Shimmering in the sunset, the Royal Palace and Silver Pagoda are eye-popping. The Cambodian Vietnamese Friendship Monument depicts two stony-faced soldiers flanking a small woman and child. Broad boulevards are knotted with narrow curving alleyways. Wide green spaces are islands of green shrubs and badminton players amid insane traffic flows. No stop lights, no protection for the weak or timid (like me!) You wait with a group of pedestrians until you get a critical mass to cross the street en masse, forcing traffic to flow around you.

I stick my head into a few popular foreigner bars such as Heart of Darkness and Freebird, but things are slow. I'm the only Westerner on the streets, more a subject of curiosity than scorn. I'm approached by several pimps, none too aggressive. One guy offers a Laotian girl. No? How about a Cambodian boy? No? How about some E? I get many smiles and "hay-loos". Never see cops.

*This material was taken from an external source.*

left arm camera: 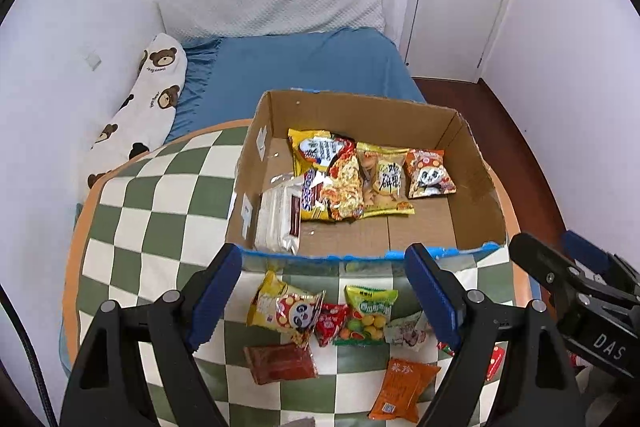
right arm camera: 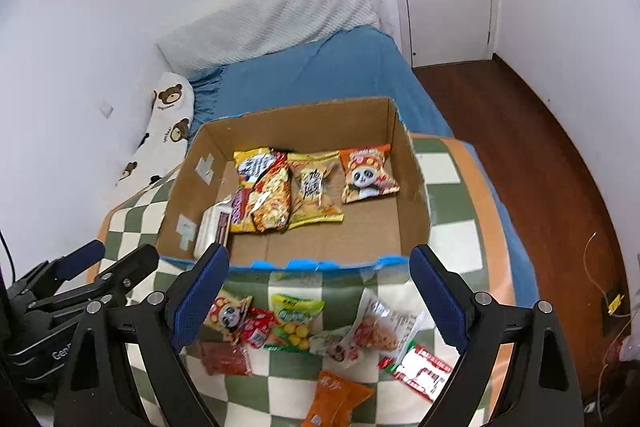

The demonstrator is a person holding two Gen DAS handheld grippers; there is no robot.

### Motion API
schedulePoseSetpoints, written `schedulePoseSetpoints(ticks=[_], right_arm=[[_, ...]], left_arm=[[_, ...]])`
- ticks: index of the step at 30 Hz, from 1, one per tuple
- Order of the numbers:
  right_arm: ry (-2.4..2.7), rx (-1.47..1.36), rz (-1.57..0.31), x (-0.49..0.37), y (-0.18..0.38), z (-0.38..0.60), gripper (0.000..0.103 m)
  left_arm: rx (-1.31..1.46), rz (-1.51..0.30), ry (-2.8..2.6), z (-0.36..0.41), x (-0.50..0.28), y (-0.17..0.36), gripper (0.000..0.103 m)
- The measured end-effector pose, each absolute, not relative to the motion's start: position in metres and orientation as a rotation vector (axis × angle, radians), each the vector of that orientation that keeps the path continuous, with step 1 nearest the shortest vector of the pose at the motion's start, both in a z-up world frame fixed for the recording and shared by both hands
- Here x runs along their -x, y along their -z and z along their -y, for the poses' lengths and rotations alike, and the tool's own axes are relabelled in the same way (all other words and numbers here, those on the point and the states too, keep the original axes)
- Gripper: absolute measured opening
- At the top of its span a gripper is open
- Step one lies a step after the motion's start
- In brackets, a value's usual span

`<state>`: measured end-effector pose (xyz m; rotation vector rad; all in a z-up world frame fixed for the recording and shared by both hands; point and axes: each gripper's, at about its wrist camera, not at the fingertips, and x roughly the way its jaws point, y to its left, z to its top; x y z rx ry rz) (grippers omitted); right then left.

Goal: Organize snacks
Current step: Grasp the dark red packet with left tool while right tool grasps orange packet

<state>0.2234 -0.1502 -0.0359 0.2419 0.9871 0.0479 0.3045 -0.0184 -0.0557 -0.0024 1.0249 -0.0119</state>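
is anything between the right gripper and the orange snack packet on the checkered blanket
Nothing visible blocks it. The right gripper, jaws open and empty, hangs above the loose snacks; the orange snack packet lies uncovered on the green-and-cream checkered blanket, nearer the camera than the brown cardboard box.

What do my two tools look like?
Both tools are black, angular frames with silver rivets and ridged blue pads on the fingers. The left tool has a black cable beside it; the right tool bears white "DAS" lettering on its body. No sleeves show.

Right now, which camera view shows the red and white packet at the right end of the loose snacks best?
The right wrist view: the red and white packet lies there whole. In the left wrist view a gripper finger hides most of it.
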Motion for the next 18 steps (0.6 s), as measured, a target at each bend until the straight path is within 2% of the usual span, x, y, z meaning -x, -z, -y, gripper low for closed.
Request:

Midnight The riverfront is rocking at midnight. All shapes & sizes of crafts on the Tonle Sap River are chugging past downtown Phnom Penh about to be swallowed up by the mighty Mekong River, whose confluence is a mile away.

I chug a Gatorade and sit on the riverbank. People are swimming in the river, doing laundry, fishing. Badminton. At midnight. Thousands of people stroll under the stars. How could this entire city have been evacuated by the Khmer Rouge?

Saturday, March 26

Morning At 6:00 a.m., I'm jolted awake by thousands of people downstairs ready for their morning group calesthetics. A mass exercise class gyrating to Asian pop, classic Khmer, "YMCA". The moves are intricate and rapid: tai chi meets Electric Slide.

Sunrise over the confluence of the Tonle Sap & Mekong Rivers. Heavy smell of incense, many Buddhist shrines. Royal Palace is glistening. Vendors are setting up stands with bizarre fruits. Masked workers sweep trash into the river. Badminton games are already underway, as is a hybrid game of volleyball & soccer (no hands allowed in getting ball over low net). Misshapen doggies, guys hawking caged birds, amputee landmine victims, monks in line, grilled frogs, a cigar-puffing pimp. The raging torrent of moto traffic has begun on Sisowath Quay and Saigon Boulevard.

I walk 3 miles to Toul Seng Genocide Museum, where 17,000 people were tortured to death by Khmer Rouge from 1975 to 1979 and dumped in nearby killing fields.

Once a public school nestled on a residential side street, Toul Seng was the most notorious death camp. I do a self-guided tour of the facility which is pretty much the same as it was when the Vietnamese army liberated it in '79. Windows covered with barbed wire to prevent suicides. Metal bedsprings wired to car batteries. Water tanks where "suspects" were dunked to death. Boxes for scorpions which were placed on women's breasts. Photos, meticulously documenting each death.

There's a brief film about the Khmer Rouge's rise to power, evacuation of Phnom Penh & death camps. A photo exhibit tells the story of some Khmer Rouge soldiers who were forced to work at Toul Seng and now live as farmers nearby. I sit in the dusty courtyard with some monks and Japanese tourists, and take it all in.

I leave Toul Seng in shock and stroll aimlessly around Phnom Penh. How could it happen? On such a scale? By political psychopathic nut-jobs? So methodical, arbitrary, stupid.

I'm lost and need to get back to the FCC. I keep walking through dead-end alleys & side streets. High density, open sewers, open-air homes, roosters, haze. Locals are surprised to see me, some offer a "hay-loo!" I finally spot the Royal Palace and know I'm near the hotel.

One last gaze at Tonle Sap River and Sisowath Quay from my balcony. The flow of humanity on both river and street is unceasing.

Another furious tuk-tuk ride back to the Phnom Penh Airport. Nice waitress offers to mail my postcards for me. Catch a flight to Saigon for the next leg of the Adventure.